Seq-Well revealed distinct patterns of gene expression between the responsive and non-responsive T cells. These differences, which are determined when the T cells assume their specialized functional states, may be the underlying cause of ICB resistance.
Now that Horton and his colleagues had a possible explanation for why some T cells did not respond to ICB, they decided to see if they could help the ICB-resistant T cells kill the tumor cells. When analyzing the gene expression patterns of the non-responsive T cells, the researchers had noticed that these T cells had a lower expression of receptors for certain cytokines, small proteins that control immune system activity. To counteract this, the researchers treated lung tumors in murine models with extra cytokines. As a result, the previously non-responsive T cells were then able to fight the tumors — meaning that the cytokine therapy prevented, and potentially even reversed, the dysfunctionality.

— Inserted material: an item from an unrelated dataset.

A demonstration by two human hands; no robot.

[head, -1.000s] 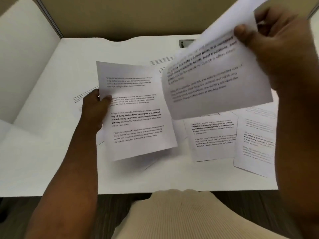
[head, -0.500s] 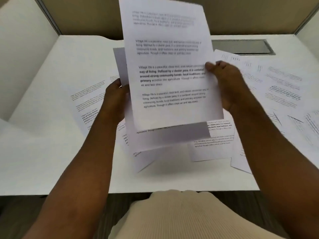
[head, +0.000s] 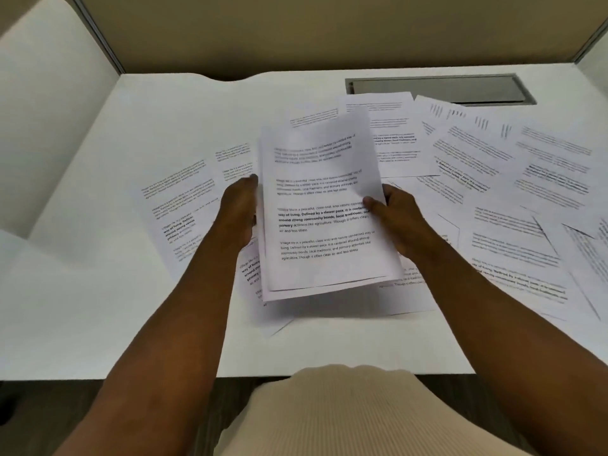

Administering cytokine therapy to human patients is not currently safe, because cytokines can cause serious side effects as well as a reaction called a “cytokine storm,” which can produce severe fevers, inflammation, fatigue, and nausea. However, there are ongoing efforts to figure out how to safely administer cytokines to specific tumors. In the future, Spranger and Horton suspect that cytokine therapy could be used in combination with ICB.
“This is potentially something that could be translated into a therapeutic that could increase the therapy response rate in non-small cell lung cancer,” Horton says.
Spranger agrees that this work will help researchers develop more innovative cancer therapies, especially because researchers have historically focused on T cell exhaustion rather than the earlier role that T cell functional states might play in cancer.
“If T cells are rendered dysfunctional early on, ICB is not going to be effective, and we need to think outside the box,” she says. “There’s more evidence, and other labs are now showing this as well, that the functional state of the T cell actually matters quite substantially in cancer therapies.” To Spranger, this means that cytokine therapy “might be a therapeutic avenue” for NSCLC patients beyond ICB.
Jeffrey Bluestone, the A.W. and Mary Margaret Clausen Distinguished Professor of Metabolism and Endocrinology at the University of California-San Francisco, who was not involved with the paper, agrees. “The study provides a potential opportunity to ‘rescue’ immunity in the NSCLC non-responder patients with appropriate combination therapies,” he says.
This research was funded by the Pew-Stewart Scholars for Cancer Research, the Ludwig Center for Molecular Oncology, the Koch Institute Frontier Research Program through the Kathy and Curt Mable Cancer Research Fund, and the National Cancer Institute.